╭─ The data

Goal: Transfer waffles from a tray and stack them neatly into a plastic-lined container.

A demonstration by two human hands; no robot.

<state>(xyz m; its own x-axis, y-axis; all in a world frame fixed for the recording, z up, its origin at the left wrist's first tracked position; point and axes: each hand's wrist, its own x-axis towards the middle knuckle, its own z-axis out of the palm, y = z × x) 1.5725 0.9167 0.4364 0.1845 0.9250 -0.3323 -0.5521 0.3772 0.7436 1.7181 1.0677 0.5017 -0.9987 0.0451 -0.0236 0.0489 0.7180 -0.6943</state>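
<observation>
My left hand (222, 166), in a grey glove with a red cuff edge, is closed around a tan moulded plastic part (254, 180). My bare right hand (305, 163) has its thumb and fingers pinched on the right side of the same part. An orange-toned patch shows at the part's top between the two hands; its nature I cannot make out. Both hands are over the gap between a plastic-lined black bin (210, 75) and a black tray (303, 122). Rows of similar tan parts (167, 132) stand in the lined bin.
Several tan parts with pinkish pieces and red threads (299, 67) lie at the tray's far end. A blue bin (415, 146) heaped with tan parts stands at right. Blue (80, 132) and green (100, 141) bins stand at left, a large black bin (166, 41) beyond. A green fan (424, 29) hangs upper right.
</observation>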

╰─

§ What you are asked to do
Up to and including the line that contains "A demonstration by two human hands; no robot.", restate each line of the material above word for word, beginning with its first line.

§ Task result
Goal: Transfer waffles from a tray and stack them neatly into a plastic-lined container.

A demonstration by two human hands; no robot.

The work on this exercise is finished.